WHAT TO PRODUCE
Produce an exact copy of the first line of the data below and each line after it, please, up to and including the one with "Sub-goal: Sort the".

(Items listed in a dataset)
━━━━

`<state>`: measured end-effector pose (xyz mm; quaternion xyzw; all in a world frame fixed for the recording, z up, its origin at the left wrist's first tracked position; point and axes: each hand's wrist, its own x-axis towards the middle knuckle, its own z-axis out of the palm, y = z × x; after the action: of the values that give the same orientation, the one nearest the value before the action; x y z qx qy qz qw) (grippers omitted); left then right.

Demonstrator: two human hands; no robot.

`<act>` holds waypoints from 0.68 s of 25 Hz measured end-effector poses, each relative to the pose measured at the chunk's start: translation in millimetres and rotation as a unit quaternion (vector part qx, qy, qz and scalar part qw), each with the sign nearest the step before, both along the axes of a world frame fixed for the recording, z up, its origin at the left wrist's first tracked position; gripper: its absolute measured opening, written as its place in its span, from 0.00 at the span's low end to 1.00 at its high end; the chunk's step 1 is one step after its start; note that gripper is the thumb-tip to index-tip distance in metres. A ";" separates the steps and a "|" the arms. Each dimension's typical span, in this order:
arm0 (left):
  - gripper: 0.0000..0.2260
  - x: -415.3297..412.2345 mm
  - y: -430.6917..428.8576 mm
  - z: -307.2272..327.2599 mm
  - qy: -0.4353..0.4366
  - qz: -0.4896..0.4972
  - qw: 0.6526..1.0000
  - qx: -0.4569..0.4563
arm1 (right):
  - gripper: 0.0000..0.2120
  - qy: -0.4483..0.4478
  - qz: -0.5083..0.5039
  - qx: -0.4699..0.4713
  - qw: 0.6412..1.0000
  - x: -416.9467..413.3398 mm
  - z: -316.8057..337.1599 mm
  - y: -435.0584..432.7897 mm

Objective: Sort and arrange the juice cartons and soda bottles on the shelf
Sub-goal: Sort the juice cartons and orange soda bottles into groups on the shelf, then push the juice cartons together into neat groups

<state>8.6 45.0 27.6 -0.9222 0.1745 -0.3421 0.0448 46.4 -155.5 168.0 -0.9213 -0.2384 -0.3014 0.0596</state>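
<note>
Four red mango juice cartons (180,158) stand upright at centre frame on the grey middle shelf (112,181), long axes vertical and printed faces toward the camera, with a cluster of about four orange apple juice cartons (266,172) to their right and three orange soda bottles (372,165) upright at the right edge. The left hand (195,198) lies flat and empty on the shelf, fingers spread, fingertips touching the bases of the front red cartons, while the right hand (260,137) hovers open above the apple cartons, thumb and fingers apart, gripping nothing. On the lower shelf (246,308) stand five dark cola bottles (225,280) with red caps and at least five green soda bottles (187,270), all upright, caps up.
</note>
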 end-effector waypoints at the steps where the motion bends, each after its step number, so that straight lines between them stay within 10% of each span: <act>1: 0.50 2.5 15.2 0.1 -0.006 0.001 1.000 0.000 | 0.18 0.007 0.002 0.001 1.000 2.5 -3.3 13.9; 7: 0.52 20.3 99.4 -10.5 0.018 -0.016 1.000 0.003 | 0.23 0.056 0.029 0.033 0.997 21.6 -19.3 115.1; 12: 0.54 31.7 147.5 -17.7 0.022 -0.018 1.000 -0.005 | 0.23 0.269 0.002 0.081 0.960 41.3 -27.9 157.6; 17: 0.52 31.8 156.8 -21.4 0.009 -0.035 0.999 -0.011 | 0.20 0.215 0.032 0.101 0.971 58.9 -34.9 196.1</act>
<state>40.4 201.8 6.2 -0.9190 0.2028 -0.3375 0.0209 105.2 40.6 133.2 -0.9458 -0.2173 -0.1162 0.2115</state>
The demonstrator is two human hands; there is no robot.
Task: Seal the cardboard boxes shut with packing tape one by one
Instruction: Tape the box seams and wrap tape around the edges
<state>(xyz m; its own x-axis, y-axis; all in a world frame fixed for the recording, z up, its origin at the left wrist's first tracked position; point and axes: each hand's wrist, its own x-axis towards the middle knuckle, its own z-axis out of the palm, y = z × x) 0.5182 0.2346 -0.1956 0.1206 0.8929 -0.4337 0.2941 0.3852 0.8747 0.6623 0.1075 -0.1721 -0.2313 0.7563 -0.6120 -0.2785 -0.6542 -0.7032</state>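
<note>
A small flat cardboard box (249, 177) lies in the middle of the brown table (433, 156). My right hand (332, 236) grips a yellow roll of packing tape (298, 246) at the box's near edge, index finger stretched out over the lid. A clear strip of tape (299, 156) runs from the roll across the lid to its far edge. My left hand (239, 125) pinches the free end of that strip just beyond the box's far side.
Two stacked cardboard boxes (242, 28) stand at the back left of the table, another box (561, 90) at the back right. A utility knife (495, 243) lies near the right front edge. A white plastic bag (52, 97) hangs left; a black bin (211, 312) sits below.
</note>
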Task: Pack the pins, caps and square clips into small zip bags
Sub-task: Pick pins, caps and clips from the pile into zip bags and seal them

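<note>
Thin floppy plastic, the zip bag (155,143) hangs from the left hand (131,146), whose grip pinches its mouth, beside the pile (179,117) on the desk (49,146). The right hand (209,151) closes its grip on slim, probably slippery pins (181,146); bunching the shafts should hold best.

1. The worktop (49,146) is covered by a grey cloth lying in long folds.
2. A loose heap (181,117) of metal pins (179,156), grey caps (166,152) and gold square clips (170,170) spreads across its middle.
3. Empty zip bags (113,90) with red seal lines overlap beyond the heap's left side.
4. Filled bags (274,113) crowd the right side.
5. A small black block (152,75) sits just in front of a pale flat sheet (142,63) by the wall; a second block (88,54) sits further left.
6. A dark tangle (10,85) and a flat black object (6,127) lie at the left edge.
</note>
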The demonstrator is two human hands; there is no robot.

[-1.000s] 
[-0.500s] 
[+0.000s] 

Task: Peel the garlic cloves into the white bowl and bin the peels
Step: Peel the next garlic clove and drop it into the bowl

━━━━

RESULT OF THIS EXERCISE
`<state>`: measured end-effector pose (xyz mm; quaternion xyzw; all in a world frame fixed for the recording, z up, its origin at the left wrist's first tracked position; point and axes: each hand's wrist, its own x-axis towards the middle knuckle, its own z-axis out of the palm, y = z × x; after the action: of the values that give the same orientation, the one nearest the value before the action; x y z qx qy qz qw) (grippers omitted); left then right.

Demonstrator: two human hands; no robot.

`<act>` holds waypoints from 0.68 s of 25 Hz measured end-effector poses, each relative to the pose measured at the chunk's start: translation in millimetres and rotation as a unit quaternion (vector part qx, qy, qz and scalar part qw), each with the sign nearest the step before, both along the axes of a world frame fixed for the recording, z up, its origin at the left wrist's first tracked position; gripper: its absolute measured opening, written as its place in its span, from 0.00 at the span's low end to 1.00 at its high end; the chunk's step 1 is one step after its start; note that gripper is the thumb-tip to index-tip distance in metres. A ";" separates the steps and a "|" the arms. Each dimension's typical span, in this order:
arm0 (left):
  - gripper: 0.0000..0.2260
  - x: -415.3297..412.2345 mm
  - y: -430.6917..428.8576 mm
  - z: -307.2272..327.2599 mm
  - qy: -0.4353..0.4366
  - qz: -0.4896..0.4972
  - qw: 0.6526..1.0000
  - qx: -0.4569..0.4563
arm1 (right):
  - gripper: 0.0000..0.2120
  - qy: -0.4483..0.4478
  - qz: -0.5083..0.5039
  - qx: -0.4699..0.4713
  - qw: 0.6412..1.0000
  - x: -416.9467..413.3398 mm
  - z: -316.8057..337.1599 mm
  - y: -435.0584..432.7897 mm

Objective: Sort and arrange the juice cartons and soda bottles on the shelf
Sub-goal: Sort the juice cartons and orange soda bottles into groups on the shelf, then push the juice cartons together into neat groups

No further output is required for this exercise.